(PROBLEM TO SOLVE):
Return all the data below as it stands, minus the pictures.

(DATA PROVIDED):
----------------------------------------

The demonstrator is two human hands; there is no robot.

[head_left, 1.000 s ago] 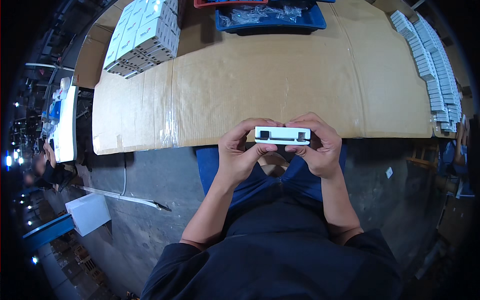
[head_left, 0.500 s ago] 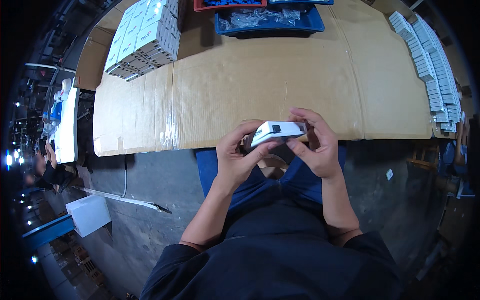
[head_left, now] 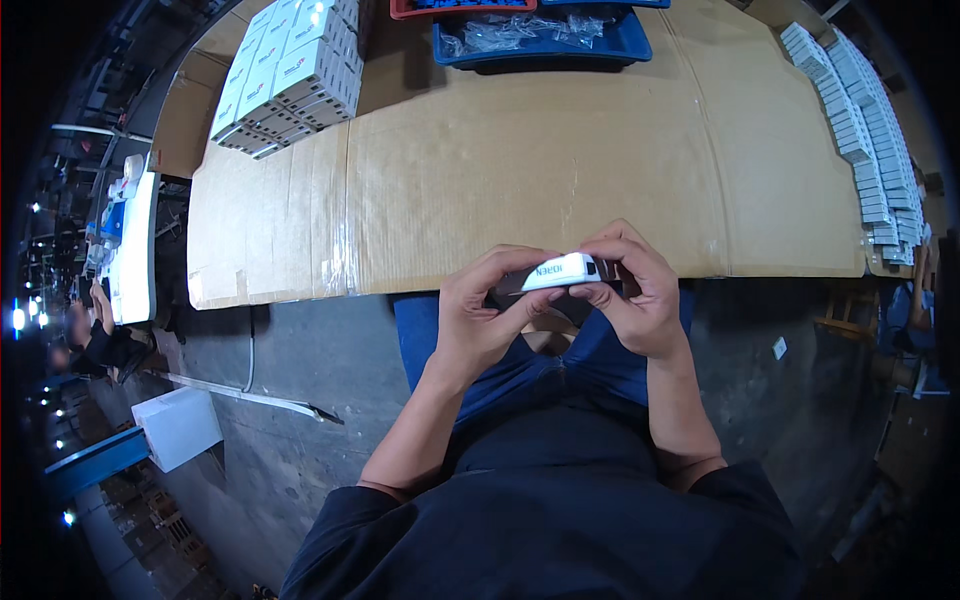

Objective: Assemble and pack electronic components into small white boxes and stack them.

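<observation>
Between my two hands, just over the near edge of the cardboard-covered table [head_left: 520, 190], is a small flat box [head_left: 560, 272], white and dark with printing on the side facing up. My left hand [head_left: 478, 305] grips its left end, thumb on the near side and fingers along the far side. At the other end my right hand [head_left: 640, 300] holds it in the same way, thumb and fingertips pressed to it. Part of the box is covered by my fingers.
A stack of white boxes [head_left: 290, 80] stands at the far left of the table. Blue trays [head_left: 600, 58] with clear plastic bags and a red tray [head_left: 465, 10] with blue pieces sit at the back. Long rows of small white boxes [head_left: 850, 130] line the right side.
The box has turned in my hands, so its printed side now faces up and its broad white face is less visible. My right fingers have closed in on it.
</observation>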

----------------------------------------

(SOLUTION TO THE PROBLEM):
The demonstrator is two human hands; there is no robot.

[head_left, 1.000 s ago] 
[head_left, 0.500 s ago] 
[head_left, now] 

Objective: Assemble and pack electronic components into small white boxes and stack them.

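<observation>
Between my two hands, just over the near edge of the cardboard-covered table [head_left: 520, 190], is a small flat box [head_left: 560, 272], white and dark with printing on the side facing up. My left hand [head_left: 478, 305] grips its left end, thumb on the near side and fingers along the far side. At the other end my right hand [head_left: 640, 300] holds it in the same way, thumb and fingertips pressed to it. Part of the box is covered by my fingers.
A stack of white boxes [head_left: 290, 80] stands at the far left of the table. Blue trays [head_left: 600, 58] with clear plastic bags and a red tray [head_left: 465, 10] with blue pieces sit at the back. Long rows of small white boxes [head_left: 850, 130] line the right side.
The box has turned in my hands, so its printed side now faces up and its broad white face is less visible. My right fingers have closed in on it.
</observation>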

No additional output will be produced.